Mac Hyman’s No Time for Sergeants is a strictly-for-laughs novel about life in the military.
Will Stockdale’s father is opposed to his son being drafted, but Will never makes a fuss about anything.
From what Will tells, readers learn he’s an amiable, Georgia redneck, dumber than a box of wet rocks and totally innocent of how the world works.
(Andy Griffith played Pvt. Will Stockdale in the TV, Broadway, and film versions of the novel, which gives you an idea of the character’s personality. You can see Griffith as Will in the black-and-white film version at free movies.)
Bused off to camp to be sorted for duty, Will meets Ben Whitledge, a little guy with big dreams and military knowledge straight from the silver screen.

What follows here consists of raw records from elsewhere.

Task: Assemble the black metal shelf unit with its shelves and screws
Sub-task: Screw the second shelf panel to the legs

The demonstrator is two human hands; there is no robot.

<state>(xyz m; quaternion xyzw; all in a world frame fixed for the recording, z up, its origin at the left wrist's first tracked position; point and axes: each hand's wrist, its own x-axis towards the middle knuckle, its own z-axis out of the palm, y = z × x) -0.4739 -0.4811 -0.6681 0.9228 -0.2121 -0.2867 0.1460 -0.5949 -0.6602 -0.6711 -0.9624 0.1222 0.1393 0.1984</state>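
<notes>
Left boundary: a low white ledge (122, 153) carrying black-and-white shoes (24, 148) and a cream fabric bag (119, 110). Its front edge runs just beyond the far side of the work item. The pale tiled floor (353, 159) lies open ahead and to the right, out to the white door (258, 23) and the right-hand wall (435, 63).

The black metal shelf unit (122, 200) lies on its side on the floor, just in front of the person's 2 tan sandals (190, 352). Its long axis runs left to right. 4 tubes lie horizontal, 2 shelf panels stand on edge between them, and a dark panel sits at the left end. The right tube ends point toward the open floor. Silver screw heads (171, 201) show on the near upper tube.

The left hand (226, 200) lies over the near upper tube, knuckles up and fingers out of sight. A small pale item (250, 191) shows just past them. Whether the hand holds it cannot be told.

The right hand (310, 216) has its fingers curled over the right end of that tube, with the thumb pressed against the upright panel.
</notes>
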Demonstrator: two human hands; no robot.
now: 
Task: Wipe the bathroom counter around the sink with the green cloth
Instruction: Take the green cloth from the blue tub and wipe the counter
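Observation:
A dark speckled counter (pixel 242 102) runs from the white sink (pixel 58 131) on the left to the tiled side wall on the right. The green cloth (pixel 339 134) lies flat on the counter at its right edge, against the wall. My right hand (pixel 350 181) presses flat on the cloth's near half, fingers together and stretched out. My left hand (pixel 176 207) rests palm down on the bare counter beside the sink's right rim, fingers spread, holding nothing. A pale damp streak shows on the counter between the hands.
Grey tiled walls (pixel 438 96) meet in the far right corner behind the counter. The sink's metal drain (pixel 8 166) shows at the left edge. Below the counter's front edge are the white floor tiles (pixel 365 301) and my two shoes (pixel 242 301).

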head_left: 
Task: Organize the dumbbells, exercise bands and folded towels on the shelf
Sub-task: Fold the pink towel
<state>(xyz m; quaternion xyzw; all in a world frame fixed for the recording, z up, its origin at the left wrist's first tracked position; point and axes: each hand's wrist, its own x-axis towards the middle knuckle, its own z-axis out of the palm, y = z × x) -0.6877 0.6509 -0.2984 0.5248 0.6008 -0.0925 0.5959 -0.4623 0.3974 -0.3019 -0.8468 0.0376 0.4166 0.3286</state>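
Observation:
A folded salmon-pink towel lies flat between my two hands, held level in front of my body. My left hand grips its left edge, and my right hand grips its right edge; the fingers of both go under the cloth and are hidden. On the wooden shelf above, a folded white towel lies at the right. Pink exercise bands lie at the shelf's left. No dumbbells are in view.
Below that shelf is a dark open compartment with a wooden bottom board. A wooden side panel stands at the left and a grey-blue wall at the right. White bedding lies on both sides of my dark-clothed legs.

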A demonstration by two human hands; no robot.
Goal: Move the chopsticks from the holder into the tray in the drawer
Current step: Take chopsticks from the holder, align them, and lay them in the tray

With the best of intentions, Will and Ben make total fools of the military — and never realize what they’ve done.
Hyman drew on his Air Force experience to create his picture of military life. Readers in 1954 would have understood the military processes that baffle Will and laughed at his ignorance. Readers in today’s post-conscription era will probably be little wiser than Will.
Today’s readers probably won’t laugh as heartily as 1950’s readers either. We’ve seen too many reruns of The Beverly Hillbillies to be delighted by redneck jokes.
In short, No Time for Sergeants is past its sell-by date.
No Time for Sergeants
By Mac Hyman
Random House, 1954
#6 on the 1954 bestseller list
My grade C-
Leslie Lynnton falls in love with Texas, sight unseen, when a rancher who came to buy a horse from her father inspires her to sit up all night reading Texas history. A few weeks later, as Mrs. Jordan Benedict, she finds Texas isn’t at all what she expected, nor, for that matter, is her husband.
Leslie is sophisticated, cultured, politically liberal. Texans like her husband are red-necks by choice: Ivy-league educated but tumble-weed ignorant, champagne and caviar masquerading as hogs and hominy.
Jett Rink, a nasty ranch hand whom Bick has thrown off the ranch, strikes oil and the Benedict’s fortunes fall as Rink’s rise and the face of Texas changes.
The Benedict’s marriage is a rack on which Edna Ferber hangs her speculations about what makes Texans different from other people. Unfortunately, there’s not much to the book other than her speculations.
The plot is thin. Most of the characters have mere walk-on parts. Bick and Leslie, while well-drawn, aren’t engaging people. Leslie is too intellectual and arrogant, her husband too pragmatic and callous. It’s hard to care enough about them to keep reading. My advice: don’t bother.